I had to put Danny out of my mind as well. I had to supress my fear and anger and get to the truth, because the only way to stop him—to save him—was to know what he was planning.
"You're scaring me, Éven. Talk to me. Stop this and tell me what you're doing."
I turned my head, and there he was, his eyes, his lips, so close to mine. His smile; cruel, cold, and beautiful.
"I have unleashed the Great Falcon and set the course. I cannot bid this power to stop and start."
"Éven, London is protected against magic."
He laughed. "Yes, Ben. I know."
"We can't just fly in there. We'll be blasted out of the sky."
"Not with all the power at my command."
I didn't understand his confidence. I had heard time and again that London was the best-protected city in the country, warded against magical attacks for more than four hundred years. The Admiral seemed to think the city was secure, and either she or Éven was about to be proved wrong in spectacular fashion. And I was riding the flying horse that would settle the question.
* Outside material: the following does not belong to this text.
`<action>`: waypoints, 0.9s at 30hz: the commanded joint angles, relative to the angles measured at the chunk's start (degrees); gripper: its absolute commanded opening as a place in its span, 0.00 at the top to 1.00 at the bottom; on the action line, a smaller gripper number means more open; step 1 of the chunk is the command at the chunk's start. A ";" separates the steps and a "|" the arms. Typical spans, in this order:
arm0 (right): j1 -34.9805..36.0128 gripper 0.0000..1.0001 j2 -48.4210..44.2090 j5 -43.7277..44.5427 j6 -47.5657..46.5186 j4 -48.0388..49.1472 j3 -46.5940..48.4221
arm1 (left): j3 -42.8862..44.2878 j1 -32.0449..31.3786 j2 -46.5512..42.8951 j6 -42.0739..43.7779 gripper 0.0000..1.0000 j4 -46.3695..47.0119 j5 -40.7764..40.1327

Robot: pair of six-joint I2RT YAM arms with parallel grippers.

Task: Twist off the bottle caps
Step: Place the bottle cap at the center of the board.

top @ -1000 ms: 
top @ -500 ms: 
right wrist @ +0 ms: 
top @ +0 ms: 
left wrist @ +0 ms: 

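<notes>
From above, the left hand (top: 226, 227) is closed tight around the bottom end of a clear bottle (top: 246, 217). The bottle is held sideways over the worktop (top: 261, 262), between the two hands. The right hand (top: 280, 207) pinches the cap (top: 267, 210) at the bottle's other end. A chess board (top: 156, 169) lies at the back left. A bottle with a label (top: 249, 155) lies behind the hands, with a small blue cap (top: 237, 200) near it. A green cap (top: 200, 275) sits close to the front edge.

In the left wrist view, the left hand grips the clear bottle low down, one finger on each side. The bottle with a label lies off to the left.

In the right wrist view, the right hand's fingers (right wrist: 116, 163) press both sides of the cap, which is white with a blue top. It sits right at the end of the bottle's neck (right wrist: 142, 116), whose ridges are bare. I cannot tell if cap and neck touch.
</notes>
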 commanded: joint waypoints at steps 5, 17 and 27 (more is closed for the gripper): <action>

A shiver ran through me, and Éven held me tighter.
Why couldn't this all have been different? Why couldn't we have met when we were normal, before he was the Twilight Prince, and before I was the bulletproof boy? Why couldn't we just have met and fallen in love?
"We're following the course of Samuel's ship," he shouted.
"I don't know what that means."
"The Winter King. They all arrived in ships, Ben," said Éven. "Queen Elizabeth invited the twelve courts to Somerset Place when the fey world was weakened by purges and witch hunts. The courts arrived in splendour, in the hopes that they would still seem powerful.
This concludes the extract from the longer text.